O'Rafferty attempted to roll Lucas over and handcuff him. See O'Rafferty Depo. 89:23-90:1; Esparza Depo. 79:2-15. Esparza then told Lucas to roll onto his stomach and put his hands behind his back. DUMF 20. Lucas's body was somewhat tense, his upper body was flexed, and it seemed as though he was keeping his hands underneath him and away from O'Rafferty. See O'Rafferty Depo. 89:1-12; Esparza Dec. at 4:3-4. O'Rafferty testified that it was a "struggle" to handcuff Lucas and that Lucas was resisting him. See O'Rafferty Depo. 90:2-6, 91:10-15. Esparza told Lucas several more times to put his hands behind his back, but Lucas did not comply. See Esparza Dec. at 4:3-5. In order to gain compliance, Esparza cycled the taser a second time. See PUMF 41; DUMF 22. Esparza testified that a warning was given. See Esparza Depo. 81:8-19. Lucas complied with the directions to place his hands behind his back after Esparza cycled the taser a second time. See DUMF 23.

Lucas was then placed on a gurney and began to struggle again. See DUMF 24. Lucas was strapped to the gurney, and taken to Kaweah Delta Hospital for treatment. See DUMF's 25, 26. After treatment, Lucas was taken to jail. See PUMF 45.

Esparza charged Lucas with violations of Penal Code sections 148 (hindering a police officer/resisting arrest) and Health and Safety Code § 11550 (being under the influence of a controlled substance), but the District Attorney either added or substituted charges under Penal Code sections 415(2) (disturbing the peace) and 647(f) (public intoxication). See Esparza Depo. 83:6-85:19; Lucas Depo. 83:21-84:1; PUMF 47. Lucas pled "no contest" to the public intoxication charge and the disturbing the peace charge. See Lucas Depo. 84:2-4, 85:14-19.

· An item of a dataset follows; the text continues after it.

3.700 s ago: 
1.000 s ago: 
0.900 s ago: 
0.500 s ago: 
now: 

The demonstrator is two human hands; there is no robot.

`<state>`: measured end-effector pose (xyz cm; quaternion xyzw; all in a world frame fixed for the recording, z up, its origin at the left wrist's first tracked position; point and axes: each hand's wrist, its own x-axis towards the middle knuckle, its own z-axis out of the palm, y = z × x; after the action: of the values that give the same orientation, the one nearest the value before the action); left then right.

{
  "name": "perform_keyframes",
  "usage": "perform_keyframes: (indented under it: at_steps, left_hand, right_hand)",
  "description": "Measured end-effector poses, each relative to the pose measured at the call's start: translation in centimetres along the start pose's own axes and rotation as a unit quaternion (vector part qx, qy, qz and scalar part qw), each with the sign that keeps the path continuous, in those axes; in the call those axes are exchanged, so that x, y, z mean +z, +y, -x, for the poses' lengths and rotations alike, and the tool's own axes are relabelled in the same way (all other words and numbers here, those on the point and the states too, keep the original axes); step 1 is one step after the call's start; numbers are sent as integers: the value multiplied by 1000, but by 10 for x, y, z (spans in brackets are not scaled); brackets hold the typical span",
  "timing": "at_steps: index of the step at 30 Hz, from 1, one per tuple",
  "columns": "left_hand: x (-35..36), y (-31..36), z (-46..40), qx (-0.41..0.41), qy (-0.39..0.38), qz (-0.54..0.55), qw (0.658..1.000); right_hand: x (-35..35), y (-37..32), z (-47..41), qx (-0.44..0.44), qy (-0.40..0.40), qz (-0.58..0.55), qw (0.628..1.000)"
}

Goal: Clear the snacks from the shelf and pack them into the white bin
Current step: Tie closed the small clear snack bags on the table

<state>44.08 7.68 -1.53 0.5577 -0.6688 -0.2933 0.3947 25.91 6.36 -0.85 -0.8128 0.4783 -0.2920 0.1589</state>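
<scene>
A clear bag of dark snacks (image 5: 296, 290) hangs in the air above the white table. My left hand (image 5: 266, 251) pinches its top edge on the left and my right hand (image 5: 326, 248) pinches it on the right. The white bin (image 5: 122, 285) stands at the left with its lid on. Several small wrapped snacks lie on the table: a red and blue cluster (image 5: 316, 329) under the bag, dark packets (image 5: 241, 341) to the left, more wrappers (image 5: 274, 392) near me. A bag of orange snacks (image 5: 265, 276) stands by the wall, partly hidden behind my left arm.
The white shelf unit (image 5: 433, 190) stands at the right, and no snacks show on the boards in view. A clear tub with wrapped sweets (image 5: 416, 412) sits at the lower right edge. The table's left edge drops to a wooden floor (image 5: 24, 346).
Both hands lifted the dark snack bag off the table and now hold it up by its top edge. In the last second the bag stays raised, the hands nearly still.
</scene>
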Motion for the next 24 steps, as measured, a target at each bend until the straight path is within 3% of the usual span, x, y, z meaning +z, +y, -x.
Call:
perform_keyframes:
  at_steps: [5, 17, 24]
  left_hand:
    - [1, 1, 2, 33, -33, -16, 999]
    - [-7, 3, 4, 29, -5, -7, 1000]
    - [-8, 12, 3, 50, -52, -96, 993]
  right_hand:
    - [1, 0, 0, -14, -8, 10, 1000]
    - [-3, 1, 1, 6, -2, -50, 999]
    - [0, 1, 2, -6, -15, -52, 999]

SUMMARY JUDGMENT FRAMEWORK

Summary judgment is appropriate when it is demonstrated that there exists no genuine issue as to any material fact, and that the moving party is entitled to judgment as a matter of law. Fed. R. Civ. P. 56; Adickes v. S.H. Kress & Co., 398 U.S. 144, 157 (1970); Fortyune v. American Multi-Cinema, Inc., 364 F.3d 1075, 1080 (9th Cir. 2004). The party seeking summary judgment bears the initial burden of informing the court of the basis for its motion and of identifying the portions of the declarations (if any), pleadings, and discovery that demonstrate an absence of a genuine issue of material fact. Celotex Corp. v. Catrett, 477 U.S. 317, 323 (1986); Soremekun v. Thrifty Payless, Inc., 509 F.3d 978, 984 (9th Cir. 2007). A fact is "material" if it might affect the outcome of the suit under the governing law. See Anderson v. Liberty Lobby, Inc., 477 U.S. 242, 248-49 (1986); United States v. Kapp, 564 F.3d 1103, 1114 (9th Cir. 2009). A dispute is "genuine" as to a material fact if there is sufficient evidence for a reasonable jury to return a verdict for the non-moving party. Anderson, 477 U.S. at 248; Freecycle Sunnyvale v. Freecycle Network, 626 F.3d 509, 514 (9th Cir. 2010).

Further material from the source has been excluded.